▸ DIRECTIONS
Reproduce the whole listing, keeping each word unchanged.

**** DATA SECTION ****

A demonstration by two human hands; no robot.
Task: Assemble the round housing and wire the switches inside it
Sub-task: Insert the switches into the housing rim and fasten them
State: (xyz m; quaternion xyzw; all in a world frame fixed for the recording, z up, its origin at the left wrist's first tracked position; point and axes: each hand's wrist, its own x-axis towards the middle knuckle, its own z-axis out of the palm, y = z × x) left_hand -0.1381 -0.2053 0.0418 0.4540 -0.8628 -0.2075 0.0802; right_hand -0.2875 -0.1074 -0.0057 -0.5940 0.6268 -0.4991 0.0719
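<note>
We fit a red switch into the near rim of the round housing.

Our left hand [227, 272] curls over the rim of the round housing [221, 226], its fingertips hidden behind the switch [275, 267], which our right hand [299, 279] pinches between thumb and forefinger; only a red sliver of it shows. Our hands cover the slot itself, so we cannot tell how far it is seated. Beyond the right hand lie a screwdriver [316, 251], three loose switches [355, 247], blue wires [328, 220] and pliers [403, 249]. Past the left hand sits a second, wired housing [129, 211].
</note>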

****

▸ REPLY
A demonstration by two human hands; no robot.
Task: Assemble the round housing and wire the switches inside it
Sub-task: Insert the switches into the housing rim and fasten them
State: (xyz m; quaternion xyzw; all in a world frame fixed for the recording, z up, its origin at the left wrist's first tracked position; point and axes: each hand's wrist, its own x-axis towards the middle knuckle, its own z-axis out of the palm, y = z × x) left_hand -0.1381 -0.2053 0.0418 0.4540 -0.8628 -0.2075 0.0802; right_hand -0.2875 -0.1074 -0.0057 -0.5940 0.6268 -0.4991 0.0719
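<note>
We fit a red switch into the near rim of the round housing.

Our left hand [227, 272] curls over the rim of the round housing [221, 226], its fingertips hidden behind the switch [275, 267], which our right hand [299, 279] pinches between thumb and forefinger; only a red sliver of it shows. Our hands cover the slot itself, so we cannot tell how far it is seated. Beyond the right hand lie a screwdriver [316, 251], three loose switches [355, 247], blue wires [328, 220] and pliers [403, 249]. Past the left hand sits a second, wired housing [129, 211].
</note>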

The exercise is complete.